Using streetwise bluster, borrowed equipment, volunteered resources, occasional stipends and pocket change, Fergerson has built a reputation in the past 25 years as a contentious, Afrocentric and independently minded community curator who mounts shows primarily in South and East L.A. venues: churches, community and health centers, galleries and parks. His exhibitions, handsomely mounted and a hodgepodge of proficiencies and styles, showcase both the god-awful and the glorious in contemporary African American art. Each show is accompanied by music or lectures or historical displays and is generally framed within culturally nationalistic settings and themes.

If you’ve ever admired a painting by Varnette P. Honeywood, (whose canvases have been featured prominently in several black-themed films and television programs, including “The Cosby Show”) or admired the murals of Richard Wyatt Jr., whose works adorn many landmark sites around Southern California, including the Capitol building in Hollywood, or collected a Cynthia St. James postage stamp or print, or paused before photo-artist Willie Middlebrook’s South L.A. Metrorail montages of local black artists, then you know something of his importance. He nurtured all those artists at some point in their careers.

Painter/collagist/printmaker Honeywood met Fergerson in 1968 when she was still in college. “My mom was very upset that I wanted to become an artist,” recalls Honeywood. “Not only did [Fergerson] encourage me and encourage my family to support me, but he demonstrated how to do it. He came and got my work for exhibitions. . . . There are a lot of people who like my work, and maybe we should give credit to Cecil for keeping me strong over the years.”

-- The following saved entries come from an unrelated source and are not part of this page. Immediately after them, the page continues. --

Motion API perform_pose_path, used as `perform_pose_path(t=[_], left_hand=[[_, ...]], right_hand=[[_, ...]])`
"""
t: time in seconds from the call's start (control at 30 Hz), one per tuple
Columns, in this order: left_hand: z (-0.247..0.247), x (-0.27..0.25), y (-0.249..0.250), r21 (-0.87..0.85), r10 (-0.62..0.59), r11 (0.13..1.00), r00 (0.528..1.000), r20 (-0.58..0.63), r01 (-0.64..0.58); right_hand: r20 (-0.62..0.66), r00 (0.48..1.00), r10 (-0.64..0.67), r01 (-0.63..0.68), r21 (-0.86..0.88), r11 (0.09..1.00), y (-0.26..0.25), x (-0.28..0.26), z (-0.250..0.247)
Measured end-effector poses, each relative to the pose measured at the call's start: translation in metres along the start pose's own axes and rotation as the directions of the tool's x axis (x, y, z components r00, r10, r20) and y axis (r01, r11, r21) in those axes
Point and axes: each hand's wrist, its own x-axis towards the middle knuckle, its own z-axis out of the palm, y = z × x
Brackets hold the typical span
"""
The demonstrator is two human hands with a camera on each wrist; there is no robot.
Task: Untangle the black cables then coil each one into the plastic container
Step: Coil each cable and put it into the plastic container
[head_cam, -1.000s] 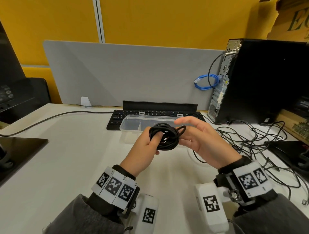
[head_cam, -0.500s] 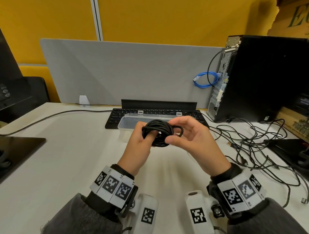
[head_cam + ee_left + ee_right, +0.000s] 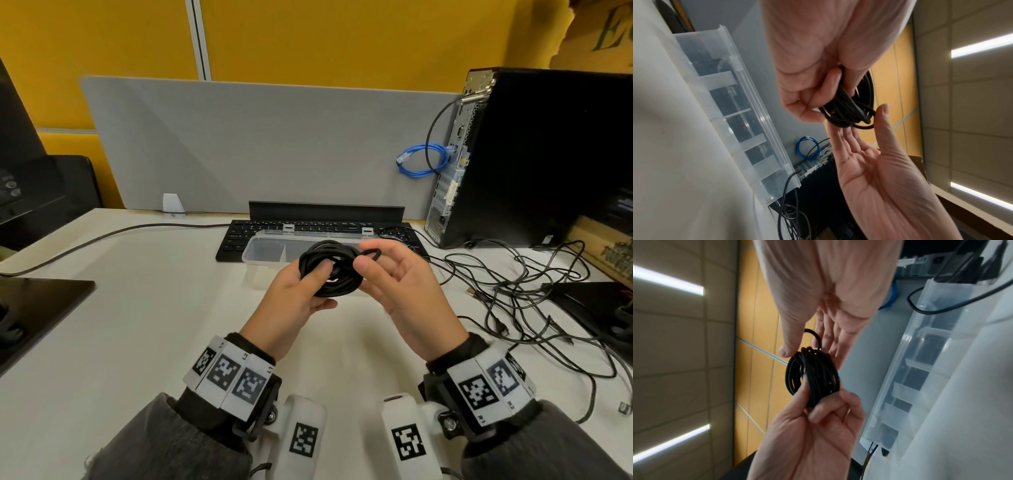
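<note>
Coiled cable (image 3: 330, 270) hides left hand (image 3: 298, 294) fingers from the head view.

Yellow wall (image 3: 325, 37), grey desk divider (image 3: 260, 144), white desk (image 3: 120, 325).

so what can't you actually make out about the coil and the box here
- Coiled black cable: its plugs, hidden inside the loops and under the left hand in every view.
- Plastic container: its right half, hidden behind both hands in the head view.
- Right hand: its fingertips' contact, hidden behind the coil.
</note>
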Motion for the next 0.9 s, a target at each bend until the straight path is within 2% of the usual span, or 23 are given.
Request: perform_pose_path(t=[0.07,0.13,0.37,0.6,0.7,0.8,0.9], left_hand=[[0.000,-0.001,0.000,-0.032,0.001,1.000,1.000,0.028,0.000],[0.000,-0.001,0.000,-0.063,-0.001,0.998,0.999,0.049,0.005],[-0.003,-0.002,0.002,-0.093,0.017,0.996,0.998,0.069,-0.010],[-0.003,-0.001,0.000,-0.100,-0.026,0.994,0.993,0.115,0.038],[-0.004,-0.001,-0.003,-0.120,-0.082,0.988,0.983,0.163,0.102],[-0.005,-0.001,-0.002,-0.044,-0.075,0.995,0.982,0.176,0.084],[-0.009,-0.001,-0.001,0.095,0.021,0.995,0.990,0.137,-0.034]], right_hand=[[0.017,1.000,0.016,-0.017,0.081,0.997,-0.001,0.000,0.000],[0.030,0.999,0.014,-0.017,0.091,0.996,-0.002,-0.001,0.000],[0.046,0.998,-0.034,0.039,-0.124,0.991,0.002,-0.002,0.000],[0.158,0.983,0.093,-0.050,-0.254,0.966,0.004,-0.001,-0.005],[0.224,0.961,0.163,-0.121,-0.189,0.974,0.001,-0.004,-0.005],[0.239,0.949,0.206,-0.169,-0.166,0.972,-0.001,-0.004,-0.006],[0.258,0.944,0.207,-0.159,-0.195,0.968,-0.003,-0.004,-0.010]])
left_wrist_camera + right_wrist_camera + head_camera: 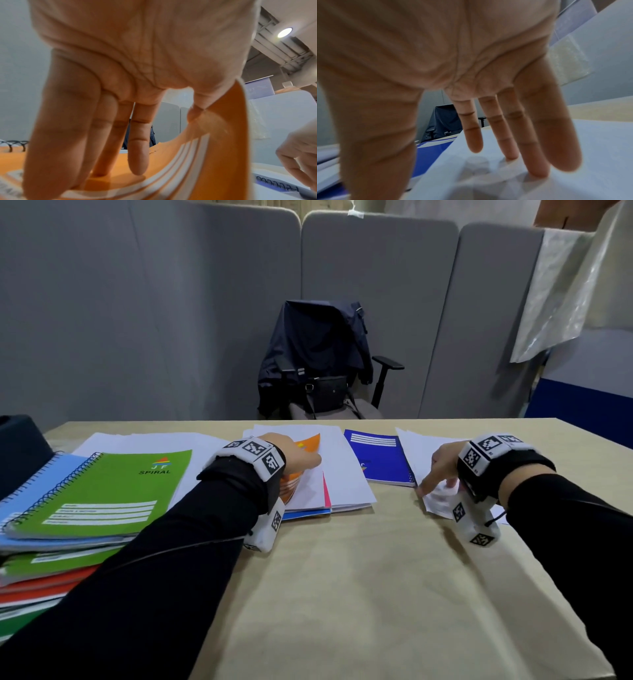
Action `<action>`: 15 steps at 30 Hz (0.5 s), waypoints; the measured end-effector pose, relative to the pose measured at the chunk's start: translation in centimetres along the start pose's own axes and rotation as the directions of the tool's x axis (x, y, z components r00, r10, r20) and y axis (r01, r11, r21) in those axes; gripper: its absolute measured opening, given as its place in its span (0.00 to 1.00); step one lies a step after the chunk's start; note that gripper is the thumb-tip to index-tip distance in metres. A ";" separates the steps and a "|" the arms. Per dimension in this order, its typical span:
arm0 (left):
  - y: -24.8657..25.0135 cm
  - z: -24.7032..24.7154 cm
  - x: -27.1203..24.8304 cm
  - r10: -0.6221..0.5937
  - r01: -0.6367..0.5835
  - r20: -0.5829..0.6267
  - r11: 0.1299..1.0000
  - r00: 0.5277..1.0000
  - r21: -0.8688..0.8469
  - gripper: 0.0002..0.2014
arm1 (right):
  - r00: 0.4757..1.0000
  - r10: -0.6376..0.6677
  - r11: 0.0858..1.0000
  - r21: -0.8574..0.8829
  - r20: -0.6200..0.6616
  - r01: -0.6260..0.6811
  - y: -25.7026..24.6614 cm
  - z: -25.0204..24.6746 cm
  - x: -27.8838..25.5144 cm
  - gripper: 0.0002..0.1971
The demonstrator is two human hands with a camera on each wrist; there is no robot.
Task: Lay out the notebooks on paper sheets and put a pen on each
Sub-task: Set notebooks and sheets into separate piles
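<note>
My left hand point(304, 457) grips an orange notebook point(311, 442) on the middle pile of white sheets point(346, 474). In the left wrist view its fingers point(139, 159) lie straight on the orange cover point(223, 155), which bends up against the thumb. A blue notebook point(380, 457) lies flat to the right. Beside it, my right hand point(436, 472) presses straight fingers point(537, 159) onto a white paper sheet point(419, 445), and the sheet's near corner is wrinkled point(481, 175). No pen is in view.
A stack of spiral notebooks, a green one point(102, 491) on top, fills the left of the table point(342, 594). A dark object point(20, 446) sits at the far left edge. Behind the table stands a chair point(318, 361) with a jacket and bag, backed by grey partitions.
</note>
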State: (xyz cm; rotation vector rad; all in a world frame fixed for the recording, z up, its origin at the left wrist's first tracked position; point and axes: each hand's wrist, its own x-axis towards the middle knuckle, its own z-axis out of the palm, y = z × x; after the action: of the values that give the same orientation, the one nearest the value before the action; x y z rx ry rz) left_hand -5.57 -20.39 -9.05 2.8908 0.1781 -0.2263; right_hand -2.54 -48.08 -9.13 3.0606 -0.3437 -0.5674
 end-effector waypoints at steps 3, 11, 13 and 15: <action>0.0 0.1 -0.1 -0.009 0.009 -0.004 1.000 1.000 0.003 0.26 | 1.000 -0.002 0.999 -0.035 0.001 0.002 -0.8 0.1 -1.2 0.38; 0.0 0.3 0.2 -0.007 0.007 -0.010 1.000 1.000 -0.001 0.24 | 0.999 0.022 0.999 -0.039 0.039 -0.021 -1.8 0.0 -2.9 0.30; -0.1 0.3 0.2 -0.003 0.003 -0.004 1.000 1.000 -0.003 0.25 | 0.999 0.012 0.999 -0.039 0.049 -0.010 -1.4 -0.2 -2.7 0.30; -0.1 0.2 0.2 -0.002 0.002 -0.001 1.000 1.000 -0.008 0.25 | 0.999 -0.003 1.000 -0.024 0.051 0.004 -1.0 -0.3 -2.3 0.34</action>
State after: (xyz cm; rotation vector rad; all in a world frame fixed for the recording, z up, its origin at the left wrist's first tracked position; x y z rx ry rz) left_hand -5.42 -20.30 -9.30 2.8833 0.1809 -0.2240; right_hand -4.32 -46.57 -8.04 3.0287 -0.3298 -0.6465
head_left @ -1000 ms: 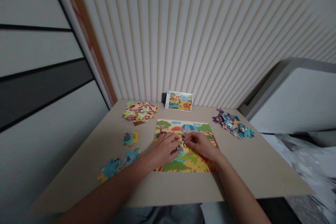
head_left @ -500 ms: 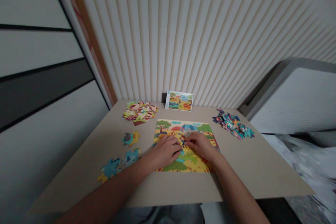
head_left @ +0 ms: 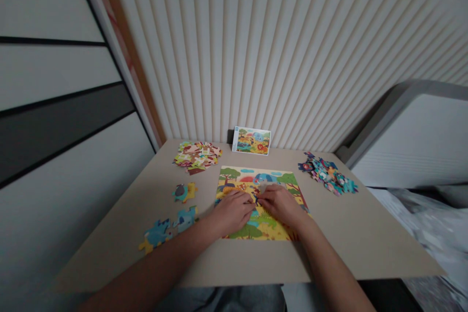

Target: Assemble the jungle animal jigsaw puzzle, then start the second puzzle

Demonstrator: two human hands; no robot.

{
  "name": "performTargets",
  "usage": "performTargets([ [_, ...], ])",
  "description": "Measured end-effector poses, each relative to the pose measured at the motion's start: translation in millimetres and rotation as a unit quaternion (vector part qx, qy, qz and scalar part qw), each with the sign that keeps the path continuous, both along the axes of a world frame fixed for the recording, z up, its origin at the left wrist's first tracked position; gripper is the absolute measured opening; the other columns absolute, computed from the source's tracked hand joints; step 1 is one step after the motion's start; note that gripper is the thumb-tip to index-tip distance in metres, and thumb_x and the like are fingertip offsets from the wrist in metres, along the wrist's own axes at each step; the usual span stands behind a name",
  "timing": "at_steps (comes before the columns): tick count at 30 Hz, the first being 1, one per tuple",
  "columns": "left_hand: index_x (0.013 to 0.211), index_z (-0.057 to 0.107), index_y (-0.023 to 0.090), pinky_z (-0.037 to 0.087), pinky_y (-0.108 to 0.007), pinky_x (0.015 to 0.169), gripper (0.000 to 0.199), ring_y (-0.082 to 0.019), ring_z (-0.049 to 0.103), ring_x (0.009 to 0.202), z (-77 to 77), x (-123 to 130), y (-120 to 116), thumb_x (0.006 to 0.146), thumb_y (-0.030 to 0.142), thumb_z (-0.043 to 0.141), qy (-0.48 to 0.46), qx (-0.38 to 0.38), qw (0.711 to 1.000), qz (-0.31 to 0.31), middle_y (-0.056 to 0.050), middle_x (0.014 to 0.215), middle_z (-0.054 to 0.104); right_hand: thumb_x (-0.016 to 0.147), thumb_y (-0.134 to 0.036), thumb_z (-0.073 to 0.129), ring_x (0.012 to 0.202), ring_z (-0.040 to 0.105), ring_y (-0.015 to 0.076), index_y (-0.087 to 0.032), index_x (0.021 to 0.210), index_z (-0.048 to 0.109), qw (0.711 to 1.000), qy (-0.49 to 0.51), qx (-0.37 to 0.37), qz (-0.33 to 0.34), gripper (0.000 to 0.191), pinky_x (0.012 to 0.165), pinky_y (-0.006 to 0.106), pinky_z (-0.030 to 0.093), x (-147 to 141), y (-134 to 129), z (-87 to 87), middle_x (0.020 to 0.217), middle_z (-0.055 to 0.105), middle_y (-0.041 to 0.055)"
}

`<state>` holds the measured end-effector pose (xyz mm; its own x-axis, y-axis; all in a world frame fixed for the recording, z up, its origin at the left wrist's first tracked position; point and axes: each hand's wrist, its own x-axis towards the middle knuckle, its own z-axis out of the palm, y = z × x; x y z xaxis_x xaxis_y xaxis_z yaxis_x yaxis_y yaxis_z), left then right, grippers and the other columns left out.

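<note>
A colourful animal puzzle (head_left: 248,230) lies flat at the middle of the table. My left hand (head_left: 234,210) rests on its left half, fingers bent together and pointing right. My right hand (head_left: 281,203) is over the right half, its thumb and fingertips pinched near the centre, close to my left fingertips. Whatever is between the fingers of either hand is too small or hidden to make out. Behind the puzzle a picture card (head_left: 252,141) showing the same kind of scene leans against the pleated wall.
On the table (head_left: 365,239), a loose pile of pieces (head_left: 197,156) lies back left and a darker pile (head_left: 329,174) back right. Joined blue pieces (head_left: 156,235), another blue group (head_left: 185,219) and a yellow-teal group (head_left: 185,192) sit left of the puzzle.
The whole view has shifted slightly, so the table things appear a little further right. My hands stay over the puzzle, with their fingertips slightly closer together.
</note>
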<state>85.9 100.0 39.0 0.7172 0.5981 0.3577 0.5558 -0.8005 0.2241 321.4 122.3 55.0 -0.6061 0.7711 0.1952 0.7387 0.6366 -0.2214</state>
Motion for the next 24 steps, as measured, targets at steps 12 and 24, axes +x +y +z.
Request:
performTargets([
  [12, 0.107, 0.068, 0.016, 0.047, -0.037, 0.098, 0.013, -0.024, 0.064, 0.107, -1.0, 10, -7, 0.098, 0.017, 0.058, 0.083, 0.051, 0.995, 0.029, -0.009, 0.107, 0.069, 0.103, -0.04, 0.056, 0.079, 0.064, 0.0192, -0.022, 0.089, 0.079, 0.998, -0.044, -0.039, 0.008, 0.033, 0.076, 0.028, 0.042, 1, -3, 5.3, 0.08, 0.071, 0.0066],
  [24, 0.126, 0.064, 0.02, 0.046, -0.039, 0.105, 0.026, -0.023, 0.066, 0.118, 47.6, -88, -53, 0.1, 0.022, 0.058, 0.108, 0.011, 0.988, 0.111, -0.01, 0.127, 0.071, 0.103, -0.038, 0.049, 0.099, 0.073, 0.0253, -0.023, 0.113, 0.08, 0.994, 0.082, -0.068, -0.022, 0.036, 0.09, 0.034, 0.052, 6, 0, 12.5, 0.111, 0.079, 0.0102],
])
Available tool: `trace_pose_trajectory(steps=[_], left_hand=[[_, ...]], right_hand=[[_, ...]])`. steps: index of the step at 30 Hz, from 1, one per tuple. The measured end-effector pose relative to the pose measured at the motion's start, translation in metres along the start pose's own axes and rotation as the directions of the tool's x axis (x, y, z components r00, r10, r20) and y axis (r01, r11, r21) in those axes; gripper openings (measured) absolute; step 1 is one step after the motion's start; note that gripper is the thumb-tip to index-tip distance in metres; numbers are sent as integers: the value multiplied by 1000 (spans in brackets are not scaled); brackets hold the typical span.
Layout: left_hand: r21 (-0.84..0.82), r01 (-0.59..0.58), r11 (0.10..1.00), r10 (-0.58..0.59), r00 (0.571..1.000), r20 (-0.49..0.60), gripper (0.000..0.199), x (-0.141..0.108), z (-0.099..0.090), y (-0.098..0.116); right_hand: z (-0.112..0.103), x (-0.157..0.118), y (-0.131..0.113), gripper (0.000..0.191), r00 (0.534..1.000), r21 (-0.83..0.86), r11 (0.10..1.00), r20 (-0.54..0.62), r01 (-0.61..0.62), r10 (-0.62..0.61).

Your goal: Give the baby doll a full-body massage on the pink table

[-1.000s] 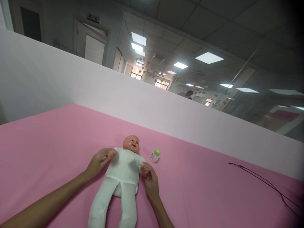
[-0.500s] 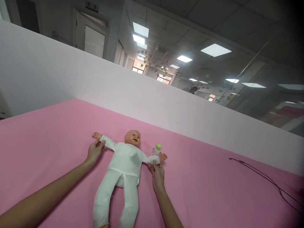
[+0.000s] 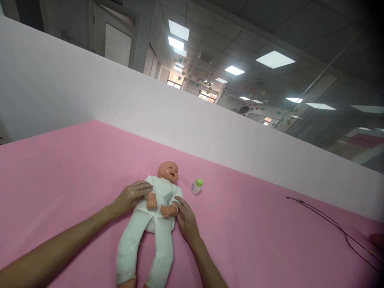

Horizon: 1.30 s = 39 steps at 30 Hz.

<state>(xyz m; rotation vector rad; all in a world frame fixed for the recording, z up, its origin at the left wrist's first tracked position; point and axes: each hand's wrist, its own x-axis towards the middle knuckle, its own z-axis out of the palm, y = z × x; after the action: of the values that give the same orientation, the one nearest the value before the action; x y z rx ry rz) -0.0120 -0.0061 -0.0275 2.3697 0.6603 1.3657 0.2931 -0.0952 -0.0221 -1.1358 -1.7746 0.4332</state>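
A baby doll (image 3: 163,194) in white cloth top and trousers lies on its back on the pink surface (image 3: 255,232). Its arms are folded in, with both small hands over its belly. My left hand (image 3: 132,196) lies with outstretched fingers against the doll's sleeve on the left. On the other side, my right hand (image 3: 187,220) touches the other sleeve near the wrist, fingers extended. Neither hand is wrapped around the doll, though my thumbs are partly hidden. Just right of the doll's head stands a small bottle (image 3: 196,187) with a green cap, apart from both hands.
A white partition (image 3: 192,120) runs along the back of the pink surface. Thin black cables (image 3: 324,218) lie on the right. A blurred dark reddish shape (image 3: 376,241) shows at the right edge. Beyond the partition are ceiling lights and windows.
The doll's arms were stretched out sideways in my pinched fingers; now they are folded onto its belly. Both my hands have moved inward and their fingers have straightened. The bottle stays put.
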Motion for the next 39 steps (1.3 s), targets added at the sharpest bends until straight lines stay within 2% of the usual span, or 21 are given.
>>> trace_pose_trajectory(steps=[2, 3, 5, 8, 10, 11, 13, 17, 19, 21, 23, 24, 26, 28, 29, 31, 33, 34, 35, 36, 39], left_hand=[[-79, 194, 978, -200, 978, -64, 29, 0, -1, -1], [-150, 304, 941, -322, 940, -115, 31, 1, -1, -2], [-337, 471, 815, -555, 802, -220, 39, 4, -4, -6], [-598, 529, 602, -777, 562, -284, 53, 9, -11, -14], [-667, 528, 526, -828, 495, -262, 57, 11, -14, -17], [-669, 526, 525, -828, 498, -258, 57, 12, -15, -17], [-622, 509, 595, -776, 567, -277, 52, 13, -15, -14], [-313, 429, 847, -507, 830, -233, 38, 8, -11, -3], [-130, 284, 950, -298, 948, -112, 32, 5, -9, 1], [-33, 84, 996, -84, 996, -2, 30, 3, -7, 3], [0, -30, 1000, 30, 999, 43, 30, 2, -6, 4], [4, -26, 1000, 26, 999, 37, 30, 2, -6, 4], [-16, 99, 995, -99, 995, -23, 29, 3, -6, 5], [-114, 301, 947, -314, 942, -120, 31, 4, -7, 4], [-199, 392, 898, -426, 887, -178, 35, 5, -7, 2], [-398, 507, 765, -626, 730, -273, 45, 6, -9, -5], [-560, 535, 633, -757, 577, -305, 50, 8, -12, -13], [-602, 541, 588, -793, 531, -298, 51, 8, -13, -17], [-616, 544, 570, -805, 520, -286, 50, 9, -15, -19], [-607, 537, 585, -791, 543, -282, 49, 9, -16, -20], [-442, 487, 753, -633, 720, -284, 40, 9, -15, -14]], right_hand=[[1, 3, 2, 31, 986, 123, 988, -122, -97, 112], [1, 4, 4, 31, 961, 216, 963, -190, -160, 202], [0, 8, 11, 40, 870, 408, 871, -281, -274, 405], [-8, 11, 22, 54, 715, 604, 711, -310, -361, 627], [-13, 12, 26, 57, 667, 670, 647, -298, -363, 683], [-15, 12, 26, 57, 665, 680, 642, -300, -354, 684], [-15, 13, 22, 58, 696, 644, 689, -324, -333, 640], [-9, 12, 8, 52, 857, 426, 869, -321, -250, 404], [-7, 8, 3, 39, 952, 249, 955, -216, -163, 219], [-6, 4, 1, 33, 997, 52, 997, -57, -57, 60], [-5, 2, 1, 35, 999, -69, 998, 49, 13, -9], [-4, 1, 1, 35, 999, -81, 997, 47, 15, -11], [-3, 2, 2, 34, 997, -10, 998, -60, -57, 56], [-3, 5, 7, 34, 949, 164, 968, -222, -190, 224], [-4, 7, 10, 37, 900, 267, 930, -288, -253, 327], [-8, 9, 19, 46, 784, 452, 825, -349, -339, 513], [-14, 11, 28, 51, 700, 575, 731, -347, -368, 625], [-16, 11, 30, 52, 679, 611, 700, -337, -370, 653], [-18, 11, 31, 52, 671, 630, 684, -331, -367, 664], [-19, 11, 31, 53, 676, 630, 687, -330, -361, 658], [-18, 11, 22, 54, 759, 528, 784, -347, -327, 550]])
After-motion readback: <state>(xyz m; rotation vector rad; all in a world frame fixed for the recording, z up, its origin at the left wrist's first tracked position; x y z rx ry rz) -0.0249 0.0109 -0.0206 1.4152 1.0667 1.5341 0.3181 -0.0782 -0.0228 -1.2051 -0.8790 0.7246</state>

If you’ve visited the annual exhibition of black dolls that Fergerson put together at the William Grant Still Art Center in the West Adams district, or if you’ve seen any of Fergerson’s cultural and historical exhibitions extolling the contributions of L.A.’s early black and Afro-Mexican residents, you’ve witnessed his largely unheralded work. A populist in every sense of the word, Fergerson restores, from the bottom up, the original meaning of curator, from the Latin for “a tender of souls.”

“When you look back, multiculturality and diversity are now practically cliches,” says Howard N. Fox, LACMA’s curator of contemporary art, “[but] I think Cecil was ahead of his time in recognizing the almost unfathomable diversity of a place like Los Angeles.”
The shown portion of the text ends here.